[About this exercise]
Please reproduce each of the entries below exactly as they appear.
____ Given entries
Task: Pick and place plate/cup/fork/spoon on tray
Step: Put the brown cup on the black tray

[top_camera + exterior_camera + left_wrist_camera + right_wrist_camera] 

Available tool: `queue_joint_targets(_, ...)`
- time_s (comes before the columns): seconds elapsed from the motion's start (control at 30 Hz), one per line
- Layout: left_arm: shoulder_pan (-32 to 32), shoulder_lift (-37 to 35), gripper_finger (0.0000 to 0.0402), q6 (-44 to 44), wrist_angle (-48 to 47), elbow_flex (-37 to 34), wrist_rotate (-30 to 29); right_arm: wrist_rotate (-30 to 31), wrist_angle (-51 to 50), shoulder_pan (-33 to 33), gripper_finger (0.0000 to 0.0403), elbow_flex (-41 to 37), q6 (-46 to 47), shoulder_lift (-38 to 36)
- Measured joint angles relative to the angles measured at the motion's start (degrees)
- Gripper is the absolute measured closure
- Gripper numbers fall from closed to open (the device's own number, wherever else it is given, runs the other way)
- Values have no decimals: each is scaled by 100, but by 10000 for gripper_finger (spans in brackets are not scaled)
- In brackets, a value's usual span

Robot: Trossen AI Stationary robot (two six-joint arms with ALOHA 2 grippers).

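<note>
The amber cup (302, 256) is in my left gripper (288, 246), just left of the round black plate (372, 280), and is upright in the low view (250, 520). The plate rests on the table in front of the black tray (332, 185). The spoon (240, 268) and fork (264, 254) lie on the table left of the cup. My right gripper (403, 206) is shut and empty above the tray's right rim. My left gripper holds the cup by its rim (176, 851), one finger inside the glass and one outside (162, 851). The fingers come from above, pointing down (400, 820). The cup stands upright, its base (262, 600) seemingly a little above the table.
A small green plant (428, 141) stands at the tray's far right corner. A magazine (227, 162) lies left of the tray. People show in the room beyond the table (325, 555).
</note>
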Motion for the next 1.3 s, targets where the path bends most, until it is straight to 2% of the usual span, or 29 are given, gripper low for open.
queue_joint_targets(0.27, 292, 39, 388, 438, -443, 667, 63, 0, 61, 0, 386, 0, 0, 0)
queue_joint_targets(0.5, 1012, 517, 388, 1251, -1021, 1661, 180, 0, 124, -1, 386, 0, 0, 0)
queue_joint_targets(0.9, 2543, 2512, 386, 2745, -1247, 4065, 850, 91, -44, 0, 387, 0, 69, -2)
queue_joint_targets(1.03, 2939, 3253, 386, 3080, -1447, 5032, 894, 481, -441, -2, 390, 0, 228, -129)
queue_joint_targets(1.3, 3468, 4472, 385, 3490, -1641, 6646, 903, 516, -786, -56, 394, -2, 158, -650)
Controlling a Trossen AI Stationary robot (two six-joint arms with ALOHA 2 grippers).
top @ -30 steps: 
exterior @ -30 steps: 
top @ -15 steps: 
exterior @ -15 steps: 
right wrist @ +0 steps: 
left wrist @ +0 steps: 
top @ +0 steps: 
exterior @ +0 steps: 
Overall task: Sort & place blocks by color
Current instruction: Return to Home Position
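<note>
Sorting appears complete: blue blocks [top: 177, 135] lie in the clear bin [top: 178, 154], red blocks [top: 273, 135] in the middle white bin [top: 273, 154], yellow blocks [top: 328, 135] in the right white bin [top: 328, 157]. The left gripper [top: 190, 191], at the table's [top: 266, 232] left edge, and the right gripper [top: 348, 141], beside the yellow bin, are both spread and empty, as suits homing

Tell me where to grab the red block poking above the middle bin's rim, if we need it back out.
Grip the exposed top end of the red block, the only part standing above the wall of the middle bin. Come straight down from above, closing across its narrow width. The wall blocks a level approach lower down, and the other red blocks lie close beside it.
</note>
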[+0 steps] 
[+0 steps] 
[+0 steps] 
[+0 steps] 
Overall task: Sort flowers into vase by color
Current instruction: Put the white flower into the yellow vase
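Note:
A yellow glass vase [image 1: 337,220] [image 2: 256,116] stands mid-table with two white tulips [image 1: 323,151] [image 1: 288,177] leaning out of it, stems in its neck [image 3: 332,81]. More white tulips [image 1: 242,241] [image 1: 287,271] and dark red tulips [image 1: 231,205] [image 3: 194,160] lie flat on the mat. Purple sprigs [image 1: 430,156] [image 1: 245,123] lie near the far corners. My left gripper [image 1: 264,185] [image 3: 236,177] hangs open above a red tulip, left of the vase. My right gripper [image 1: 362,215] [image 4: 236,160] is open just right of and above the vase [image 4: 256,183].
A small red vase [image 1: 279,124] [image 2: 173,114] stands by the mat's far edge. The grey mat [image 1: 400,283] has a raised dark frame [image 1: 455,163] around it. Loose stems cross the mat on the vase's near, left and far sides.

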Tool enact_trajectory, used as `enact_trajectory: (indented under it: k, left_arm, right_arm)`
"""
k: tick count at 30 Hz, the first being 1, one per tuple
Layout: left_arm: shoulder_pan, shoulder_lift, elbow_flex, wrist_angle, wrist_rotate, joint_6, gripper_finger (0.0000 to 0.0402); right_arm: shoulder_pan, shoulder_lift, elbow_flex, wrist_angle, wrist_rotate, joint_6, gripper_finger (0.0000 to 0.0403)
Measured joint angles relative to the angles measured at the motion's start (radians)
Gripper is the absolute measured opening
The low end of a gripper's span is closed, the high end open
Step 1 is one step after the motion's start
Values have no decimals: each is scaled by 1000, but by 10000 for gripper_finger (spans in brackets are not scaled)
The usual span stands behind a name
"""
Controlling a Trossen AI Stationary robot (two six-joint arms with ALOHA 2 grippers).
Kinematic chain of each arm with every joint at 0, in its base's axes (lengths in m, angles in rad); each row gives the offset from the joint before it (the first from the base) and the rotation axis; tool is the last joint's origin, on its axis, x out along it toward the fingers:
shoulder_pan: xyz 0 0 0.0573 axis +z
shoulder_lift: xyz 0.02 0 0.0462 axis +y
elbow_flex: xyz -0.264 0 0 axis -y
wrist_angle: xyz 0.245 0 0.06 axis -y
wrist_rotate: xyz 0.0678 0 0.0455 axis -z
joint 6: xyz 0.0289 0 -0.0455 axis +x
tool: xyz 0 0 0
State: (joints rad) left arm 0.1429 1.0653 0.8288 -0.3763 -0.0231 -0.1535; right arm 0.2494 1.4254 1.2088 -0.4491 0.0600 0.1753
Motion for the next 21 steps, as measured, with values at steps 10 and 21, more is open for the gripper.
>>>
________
[Answer to the exercise]
Task: Pick and place plate/cup/fork/spoon on tray
Step: Put the brown cup on the black tray

[top_camera + exterior_camera + left_wrist_camera + right_wrist_camera] 

Available tool: `queue_joint_targets(_, ...)`
- time_s (comes before the columns): seconds elapsed from the motion's start (control at 30 Hz), one per line
- Layout: left_arm: shoulder_pan (-32 to 32), shoulder_lift (-37 to 35), gripper_finger (0.0000 to 0.0402), q6 (-44 to 44), wrist_angle (-48 to 47), elbow_flex (-37 to 34), wrist_rotate (-30 to 29); right_arm: wrist_rotate (-30 to 31), wrist_angle (-51 to 50), shoulder_pan (-33 to 33), gripper_finger (0.0000 to 0.0403), elbow_flex (-41 to 37), q6 (-46 to 47), shoulder_lift (-38 to 36)
- Measured joint angles relative to the angles measured at the motion's start (degrees)
- Gripper is the absolute measured closure
- Gripper numbers fall from closed to open (the device's own number, wherever else it is given, runs the other way)
- Values have no decimals: each is scaled by 100, but by 10000 for gripper_finger (spans in brackets are not scaled)
- In brackets, a value's usual span

Robot: Trossen AI Stationary robot (two six-joint arms with ALOHA 2 grippers).

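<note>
The amber cup (302, 256) is in my left gripper (288, 246), just left of the round black plate (372, 280), and is upright in the low view (250, 520). The plate rests on the table in front of the black tray (332, 185). The spoon (240, 268) and fork (264, 254) lie on the table left of the cup. My right gripper (403, 206) is shut and empty above the tray's right rim. My left gripper holds the cup by its rim (176, 851), one finger inside the glass and one outside (162, 851). The fingers come from above, pointing down (400, 820). The cup stands upright, its base (262, 600) seemingly a little above the table.
A small green plant (428, 141) stands at the tray's far right corner. A magazine (227, 162) lies left of the tray. People show in the room beyond the table (325, 555).
</note>
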Motion for the next 1.3 s, targets where the path bends most, until it is straight to 2% of the usual span, or 29 are given, gripper low for open.
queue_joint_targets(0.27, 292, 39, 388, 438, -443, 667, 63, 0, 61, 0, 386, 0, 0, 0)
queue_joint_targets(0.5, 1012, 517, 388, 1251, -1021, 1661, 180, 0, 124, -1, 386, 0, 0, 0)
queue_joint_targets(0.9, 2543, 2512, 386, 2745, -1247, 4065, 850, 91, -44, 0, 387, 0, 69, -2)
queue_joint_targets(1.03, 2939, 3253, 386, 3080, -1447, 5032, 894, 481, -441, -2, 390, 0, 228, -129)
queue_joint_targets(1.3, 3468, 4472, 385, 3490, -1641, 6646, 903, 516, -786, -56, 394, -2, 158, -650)
Controlling a Trossen AI Stationary robot (two six-joint arms with ALOHA 2 grippers).
top @ -30 steps: 
exterior @ -30 steps: 
top @ -15 steps: 
exterior @ -15 steps: 
right wrist @ +0 steps: 
left wrist @ +0 steps: 
top @ +0 steps: 
exterior @ +0 steps: 
Overall task: Sort & place blocks by color
Current instruction: Return to Home Position
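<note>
Sorting appears complete: blue blocks [top: 177, 135] lie in the clear bin [top: 178, 154], red blocks [top: 273, 135] in the middle white bin [top: 273, 154], yellow blocks [top: 328, 135] in the right white bin [top: 328, 157]. The left gripper [top: 190, 191], at the table's [top: 266, 232] left edge, and the right gripper [top: 348, 141], beside the yellow bin, are both spread and empty, as suits homing

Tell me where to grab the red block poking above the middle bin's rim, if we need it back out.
Grip the exposed top end of the red block, the only part standing above the wall of the middle bin. Come straight down from above, closing across its narrow width. The wall blocks a level approach lower down, and the other red blocks lie close beside it.
</note>
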[+0 steps] 
[+0 steps] 
[+0 steps] 
[+0 steps] 
Overall task: Sort flowers into vase by color
Current instruction: Put the white flower into the yellow vase
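Note:
A yellow glass vase [image 1: 337,220] [image 2: 256,116] stands mid-table with two white tulips [image 1: 323,151] [image 1: 288,177] leaning out of it, stems in its neck [image 3: 332,81]. More white tulips [image 1: 242,241] [image 1: 287,271] and dark red tulips [image 1: 231,205] [image 3: 194,160] lie flat on the mat. Purple sprigs [image 1: 430,156] [image 1: 245,123] lie near the far corners. My left gripper [image 1: 264,185] [image 3: 236,177] hangs open above a red tulip, left of the vase. My right gripper [image 1: 362,215] [image 4: 236,160] is open just right of and above the vase [image 4: 256,183].
A small red vase [image 1: 279,124] [image 2: 173,114] stands by the mat's far edge. The grey mat [image 1: 400,283] has a raised dark frame [image 1: 455,163] around it. Loose stems cross the mat on the vase's near, left and far sides.
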
Tool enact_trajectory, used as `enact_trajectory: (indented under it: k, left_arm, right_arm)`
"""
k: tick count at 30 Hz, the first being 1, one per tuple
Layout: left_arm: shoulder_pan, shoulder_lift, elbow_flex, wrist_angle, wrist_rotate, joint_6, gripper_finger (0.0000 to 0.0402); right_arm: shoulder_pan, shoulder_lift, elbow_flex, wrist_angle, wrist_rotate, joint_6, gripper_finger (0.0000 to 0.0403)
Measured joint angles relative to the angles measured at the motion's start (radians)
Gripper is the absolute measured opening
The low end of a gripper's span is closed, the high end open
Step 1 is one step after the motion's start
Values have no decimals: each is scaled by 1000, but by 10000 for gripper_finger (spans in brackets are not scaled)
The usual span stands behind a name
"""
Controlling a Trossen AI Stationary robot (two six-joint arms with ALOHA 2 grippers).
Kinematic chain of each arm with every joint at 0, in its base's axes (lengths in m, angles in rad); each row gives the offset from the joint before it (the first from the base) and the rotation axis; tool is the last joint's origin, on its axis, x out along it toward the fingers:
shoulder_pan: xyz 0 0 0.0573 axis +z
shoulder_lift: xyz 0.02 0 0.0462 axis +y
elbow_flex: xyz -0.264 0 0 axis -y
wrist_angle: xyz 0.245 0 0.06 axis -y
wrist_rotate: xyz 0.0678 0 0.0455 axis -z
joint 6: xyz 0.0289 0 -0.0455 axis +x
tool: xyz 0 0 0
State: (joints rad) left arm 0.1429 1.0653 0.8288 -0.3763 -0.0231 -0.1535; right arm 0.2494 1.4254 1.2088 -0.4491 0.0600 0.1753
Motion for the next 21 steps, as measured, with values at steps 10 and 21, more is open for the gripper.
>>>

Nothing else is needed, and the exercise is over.